435 U.S. at 609, 98 S.Ct. at 1318 (emphasis in original). As recognized by the Court in Warner Communications, neither the public nor the press enjoys any constitutional right of physical access to exhibits introduced in evidence at a criminal trial. Constitutional requirements are fully satisfied by the kind of untrammeled access to the information contained therein that was afforded press and public alike in this case.

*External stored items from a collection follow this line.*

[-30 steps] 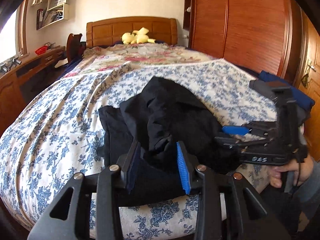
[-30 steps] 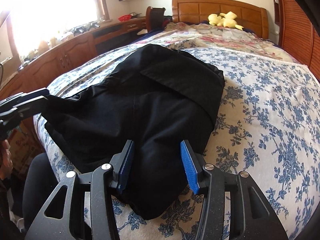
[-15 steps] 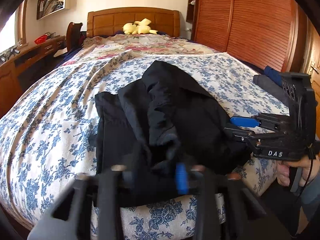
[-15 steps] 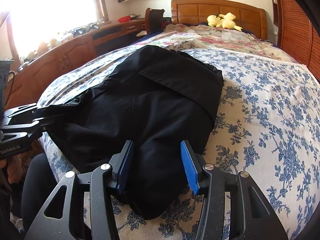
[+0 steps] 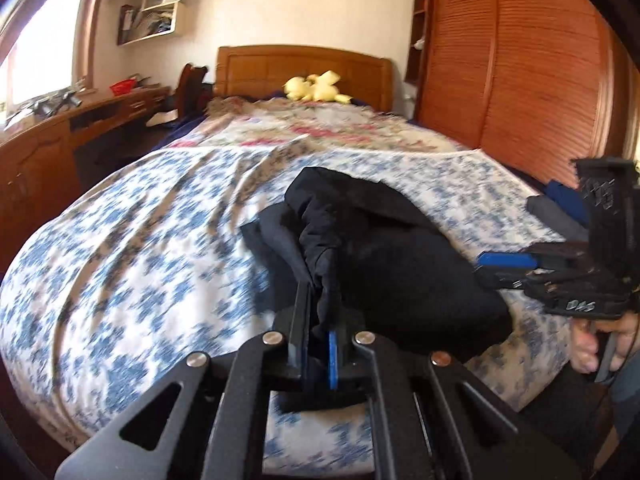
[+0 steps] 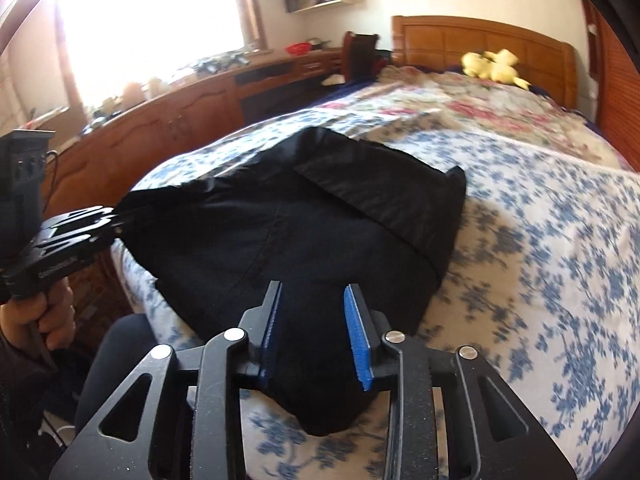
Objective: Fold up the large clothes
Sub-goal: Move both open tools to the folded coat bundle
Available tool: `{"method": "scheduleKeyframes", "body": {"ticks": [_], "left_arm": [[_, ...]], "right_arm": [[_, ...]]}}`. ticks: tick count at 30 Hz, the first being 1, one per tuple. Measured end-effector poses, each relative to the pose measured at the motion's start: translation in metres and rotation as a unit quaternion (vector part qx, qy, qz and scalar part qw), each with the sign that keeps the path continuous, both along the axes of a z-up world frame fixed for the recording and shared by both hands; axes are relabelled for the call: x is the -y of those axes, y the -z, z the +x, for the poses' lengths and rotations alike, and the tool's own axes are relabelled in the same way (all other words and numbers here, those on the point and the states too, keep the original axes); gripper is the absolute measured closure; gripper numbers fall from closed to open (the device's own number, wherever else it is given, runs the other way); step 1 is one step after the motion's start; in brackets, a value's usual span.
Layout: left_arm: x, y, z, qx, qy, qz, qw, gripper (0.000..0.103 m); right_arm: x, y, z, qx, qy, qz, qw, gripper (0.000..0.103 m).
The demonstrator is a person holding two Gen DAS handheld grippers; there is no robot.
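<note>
A large black garment (image 5: 384,252) lies bunched near the foot of the bed on the blue-flowered bedspread (image 5: 140,248); it also shows in the right wrist view (image 6: 304,232). My left gripper (image 5: 318,312) is shut on a bunched fold at the garment's near edge and pulls it taut; it shows at the left of the right wrist view (image 6: 114,220). My right gripper (image 6: 314,320) is open with the garment's near end between its blue pads, not pinched; it shows at the right of the left wrist view (image 5: 492,266).
A wooden headboard (image 5: 300,68) with a yellow plush toy (image 5: 316,88) is at the far end. A wooden desk and cabinets (image 6: 168,128) run along the left side. A slatted wardrobe (image 5: 520,72) stands at the right. Dark folded clothes (image 5: 556,208) lie at the bed's right edge.
My left gripper has shut on the garment's near fold and pulled it up and left, stretching the cloth. My right gripper has stayed open over the garment's near end.
</note>
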State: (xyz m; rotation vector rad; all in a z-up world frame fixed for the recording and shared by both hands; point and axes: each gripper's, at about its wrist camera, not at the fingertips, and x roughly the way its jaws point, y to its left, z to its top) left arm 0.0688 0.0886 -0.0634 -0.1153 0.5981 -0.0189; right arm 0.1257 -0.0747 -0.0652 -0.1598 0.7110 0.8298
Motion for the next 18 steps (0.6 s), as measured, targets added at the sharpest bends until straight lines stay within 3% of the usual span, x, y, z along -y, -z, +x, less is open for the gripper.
{"method": "scheduleKeyframes", "body": {"ticks": [6,10,18], "left_arm": [[-0.013,0.036,-0.005,-0.037,-0.008,-0.009,0.9992,0.098],[-0.009,0.042,-0.006,-0.039,-0.011,0.002,0.9992,0.095],[-0.014,0.036,-0.006,-0.042,-0.027,-0.007,0.9987,0.088]], "right_arm": [[-0.024,0.023,-0.004,-0.013,-0.027,-0.041,0.999,0.074],[-0.025,0.044,-0.003,-0.019,-0.037,-0.060,0.997,0.074],[-0.007,0.024,0.013,0.005,-0.041,-0.049,0.998,0.073]]}}
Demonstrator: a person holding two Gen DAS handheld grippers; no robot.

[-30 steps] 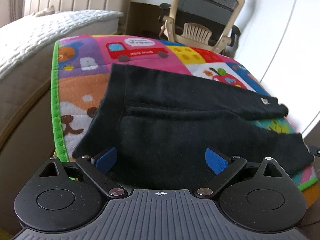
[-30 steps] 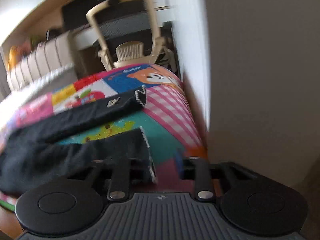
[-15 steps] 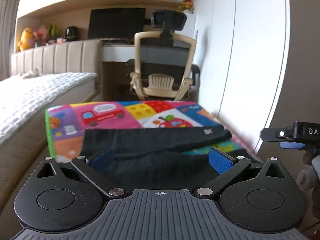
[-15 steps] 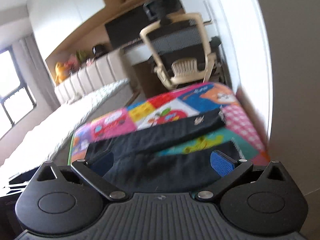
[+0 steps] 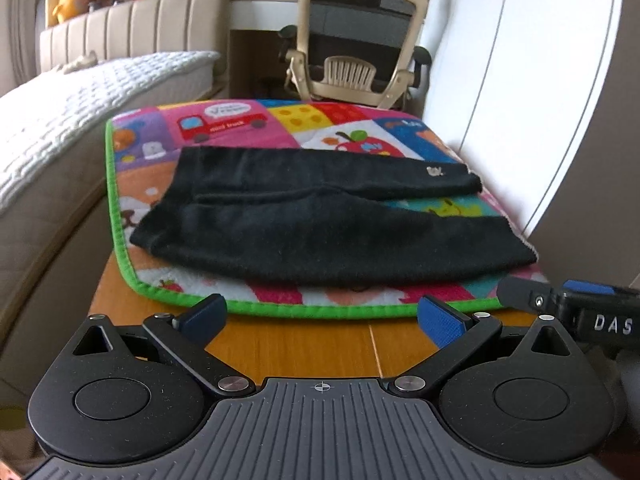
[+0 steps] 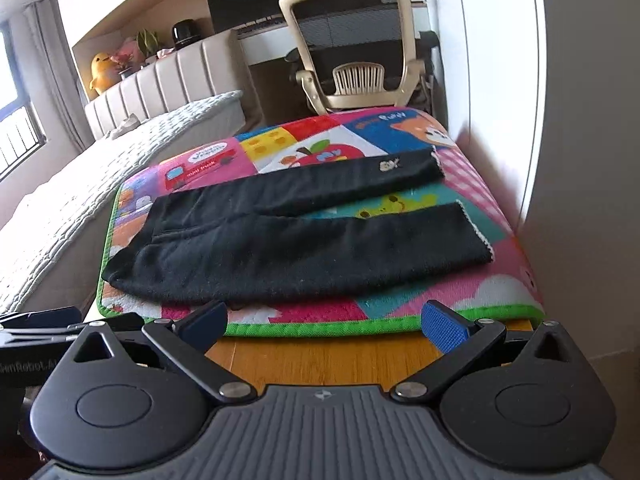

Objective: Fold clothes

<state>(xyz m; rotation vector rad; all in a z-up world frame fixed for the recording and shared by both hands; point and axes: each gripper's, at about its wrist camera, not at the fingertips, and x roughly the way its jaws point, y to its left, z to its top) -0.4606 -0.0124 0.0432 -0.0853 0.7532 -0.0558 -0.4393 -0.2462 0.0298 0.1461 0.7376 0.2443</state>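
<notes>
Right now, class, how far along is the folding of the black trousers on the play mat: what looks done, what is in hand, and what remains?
Done: the black trousers lie flat on the play mat, legs spread apart. In hand: nothing; the left hand-held gripper and right hand-held gripper are both open and empty, short of the mat's near edge. Left: no fold shows yet, so probably laying one leg over the other, then folding lengthwise.

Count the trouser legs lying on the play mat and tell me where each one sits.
2. The far leg lies toward the office chair; the near leg lies toward the mat's green front edge. Both spread apart at the cuffs.
</notes>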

Our decision in United States v. Gurney, supra, where we found it significant that the documents withheld from the press were not part of the public record in the criminal case, may be read as holding, in reliance on Cox Broadcasting, that there exists a constitutional right of physical access to and inspection of courtroom exhibits. To that extent, it must be considered overruled by Warner Communications. Counsel for KDFW suggested at oral argument that the subsequent Supreme Court attention to fair trial-free press questions in Richmond Newspapers, Inc. v. Virginia, supra, had rescued Gurney from obliteration by Warner Communications. We have carefully considered the argument that Richmond Newspapers has altered the firm "no constitutional right of access" holding of Warner Communications and thus breathed new life into the broadcasters' claim of first amendment entitlement to copy and broadcast these tapes. We find it unpersuasive.

The question before the Court in Richmond Newspapers was a narrow but important one: "whether the right of the public and press to attend criminal trials is guaranteed under the United States Constitution." 448 U.S. at 558, 100 S.Ct. at 2818. 6 The Supreme Court answered that question affirmatively but left us with an even narrower holding: the state court here impermissibly closed this criminal trial to public and press alike. That the right to attend criminal trials is not absolutely guaranteed by the first amendment is indicated in the plurality opinion. In restating the question before the Court in a subsequent passage, the Chief Justice writes:

But here for the first time the Court is asked to decide whether a criminal trial itself may be closed to the public upon the unopposed request of a defendant, without any...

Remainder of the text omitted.